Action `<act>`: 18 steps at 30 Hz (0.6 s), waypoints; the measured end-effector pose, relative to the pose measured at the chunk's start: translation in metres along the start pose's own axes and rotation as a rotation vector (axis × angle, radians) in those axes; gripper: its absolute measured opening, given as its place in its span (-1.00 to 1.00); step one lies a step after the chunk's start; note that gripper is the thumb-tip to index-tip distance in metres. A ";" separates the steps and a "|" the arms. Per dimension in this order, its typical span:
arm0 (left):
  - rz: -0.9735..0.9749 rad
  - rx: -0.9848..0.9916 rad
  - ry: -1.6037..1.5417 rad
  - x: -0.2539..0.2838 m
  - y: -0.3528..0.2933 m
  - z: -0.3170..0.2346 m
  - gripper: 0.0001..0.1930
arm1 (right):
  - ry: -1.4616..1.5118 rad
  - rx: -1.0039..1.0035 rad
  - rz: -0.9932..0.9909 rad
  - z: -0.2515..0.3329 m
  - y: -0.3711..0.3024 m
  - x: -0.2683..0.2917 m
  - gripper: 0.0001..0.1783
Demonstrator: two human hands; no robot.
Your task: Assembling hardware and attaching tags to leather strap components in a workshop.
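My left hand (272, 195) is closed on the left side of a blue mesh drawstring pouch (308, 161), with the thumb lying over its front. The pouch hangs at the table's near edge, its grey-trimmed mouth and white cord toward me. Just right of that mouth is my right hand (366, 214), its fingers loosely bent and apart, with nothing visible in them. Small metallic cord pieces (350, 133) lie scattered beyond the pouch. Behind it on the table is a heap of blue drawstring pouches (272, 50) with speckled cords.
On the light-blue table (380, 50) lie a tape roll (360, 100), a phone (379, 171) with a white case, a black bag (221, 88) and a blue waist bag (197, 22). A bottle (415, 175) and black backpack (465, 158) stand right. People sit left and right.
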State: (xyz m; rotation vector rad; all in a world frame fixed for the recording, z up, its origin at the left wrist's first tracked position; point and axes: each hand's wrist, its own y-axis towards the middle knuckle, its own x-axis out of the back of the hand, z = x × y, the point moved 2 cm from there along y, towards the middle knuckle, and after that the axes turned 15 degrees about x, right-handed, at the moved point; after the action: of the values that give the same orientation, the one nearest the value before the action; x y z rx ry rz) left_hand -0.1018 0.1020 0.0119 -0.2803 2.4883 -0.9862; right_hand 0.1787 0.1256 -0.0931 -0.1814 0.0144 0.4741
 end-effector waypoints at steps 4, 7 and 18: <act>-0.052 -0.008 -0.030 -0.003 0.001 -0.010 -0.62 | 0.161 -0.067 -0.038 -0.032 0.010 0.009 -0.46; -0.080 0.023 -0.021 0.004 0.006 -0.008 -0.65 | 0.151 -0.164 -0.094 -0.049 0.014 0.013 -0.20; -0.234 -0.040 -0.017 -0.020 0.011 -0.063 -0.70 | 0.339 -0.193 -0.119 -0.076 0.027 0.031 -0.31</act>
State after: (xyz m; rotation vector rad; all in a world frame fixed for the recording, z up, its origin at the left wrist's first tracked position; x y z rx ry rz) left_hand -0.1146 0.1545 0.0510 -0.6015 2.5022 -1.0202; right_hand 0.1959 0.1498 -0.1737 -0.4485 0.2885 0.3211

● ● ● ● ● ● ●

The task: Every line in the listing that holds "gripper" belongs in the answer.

Output for this task:
Action `<act>`: 18 steps at 30 Hz (0.6 s), waypoints; the measured end-effector pose, relative to the pose measured at the chunk's start: translation in metres along the start pose's own axes and rotation as a rotation vector (axis × angle, radians) in those axes; gripper: its absolute measured opening, given as its place in its span (-1.00 to 1.00); step one lies a step after the chunk's start; note that gripper is the thumb-tip to index-tip distance in metres. A ";" separates the steps and a "|" the arms. Per dimension in this order, its typical span:
  - gripper: 0.0001..0.1930
  - gripper: 0.0001..0.1783

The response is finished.